Performing Arts: Music
December 18, 2013
What better tribute to Richard Wagner, Severity and Maximalism Himself, than a heavily abridged Ring Cycle mimed by string puppets? Salzburg Marionette Theatre figured as much with their production of Der Ring des Nibelungen at the Graice Rainey Rogers Auditorium at The Metropolitan Museum of Art.

Notably, this isn’t the first time Wagner’s four opera Ring Cycle has received a puppet treatment – a young Peter Sellars staged one at Harvard back in 1979. Still, ‘puppet Wagner’ is enough to peak most Wagnerites’ interests – will it somehow be revelatory? Or is it just another empty, postmodern abduction of a classic (like those Pride and Prejudice and Coprophagia novels)? In the case of Salzburg Marionette Theatre’s Der Ring, it’s neither. It is, however, a cute, kids-friendly introduction to both the composer and the medium.

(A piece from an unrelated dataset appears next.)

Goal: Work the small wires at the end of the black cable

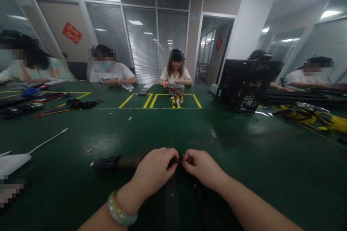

A co-production with Salzburg State Theatre that originally appeared in March 2012, director Carl Philip von Maldeghem makes savage cuts to the music – enough to fit the typically sixteen-hour story into just two. The company presented a simplified, fast-paced rendition of Wagner’s myths, with English exposition and commentary breaking up selections from Sir Georg Solti’s classic Decca recordings of the work.

The two actors that voiced for the marionettes (Christiani Wetter and Tim Oberließen) also provided the narration. What detracted most from the production were these actors’ lame, almost-topical jokes throughout (let’s liken the building of Valhalla to the housing crisis). The puppets were better. In fact, the marionettes were quite lovable, and largely moved well – and even when they didn’t, that charmed, too (as with Brünnhilde waking from her slumber to find her head could only face the wrong way).

The Siegfried puppet was a dumb jock in sweats, Loge a red-sequined showbiz-type, Freya a ditzy goddess with fake breasts. It was Wagner as light entertainment – less of an abduction than a quaint pastiche. It could be the very thing to get a child to like opera from a young age. Yet, no matter how loving the creative team’s intentions, this production in the end feels like a reference to art, rather than anything substantial in its own right.